WORK TO COMPLETE
Locate and copy each line in the data that contains the word "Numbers".

AVAILABLE DATA
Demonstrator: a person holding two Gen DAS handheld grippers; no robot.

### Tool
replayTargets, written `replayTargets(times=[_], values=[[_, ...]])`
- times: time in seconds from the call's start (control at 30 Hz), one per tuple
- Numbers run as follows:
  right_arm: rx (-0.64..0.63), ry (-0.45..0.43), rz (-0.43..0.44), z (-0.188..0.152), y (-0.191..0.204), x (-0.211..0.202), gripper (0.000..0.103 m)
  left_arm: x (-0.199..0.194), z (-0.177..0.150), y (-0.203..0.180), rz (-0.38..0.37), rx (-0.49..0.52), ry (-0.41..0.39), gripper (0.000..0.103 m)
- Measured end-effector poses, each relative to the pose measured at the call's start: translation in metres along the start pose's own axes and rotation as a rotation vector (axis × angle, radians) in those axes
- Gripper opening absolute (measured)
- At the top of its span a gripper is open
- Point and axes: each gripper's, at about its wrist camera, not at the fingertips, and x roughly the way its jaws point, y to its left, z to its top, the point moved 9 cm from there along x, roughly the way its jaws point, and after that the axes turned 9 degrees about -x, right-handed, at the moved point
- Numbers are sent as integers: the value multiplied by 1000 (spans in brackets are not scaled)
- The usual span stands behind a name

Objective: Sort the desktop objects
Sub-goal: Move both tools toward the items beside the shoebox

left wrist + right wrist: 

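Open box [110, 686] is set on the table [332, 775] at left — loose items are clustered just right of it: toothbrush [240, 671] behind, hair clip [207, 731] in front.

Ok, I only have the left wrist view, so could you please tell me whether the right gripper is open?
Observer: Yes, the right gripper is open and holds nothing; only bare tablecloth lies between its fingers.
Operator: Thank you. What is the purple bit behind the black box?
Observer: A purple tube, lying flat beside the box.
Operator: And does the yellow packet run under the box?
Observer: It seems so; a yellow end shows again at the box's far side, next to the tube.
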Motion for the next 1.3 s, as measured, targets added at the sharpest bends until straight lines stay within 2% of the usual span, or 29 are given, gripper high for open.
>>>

EXERCISE ANSWER
- Numbers run as follows:
- Numbers are sent as integers: the value multiplied by 1000 (spans in brackets are not scaled)

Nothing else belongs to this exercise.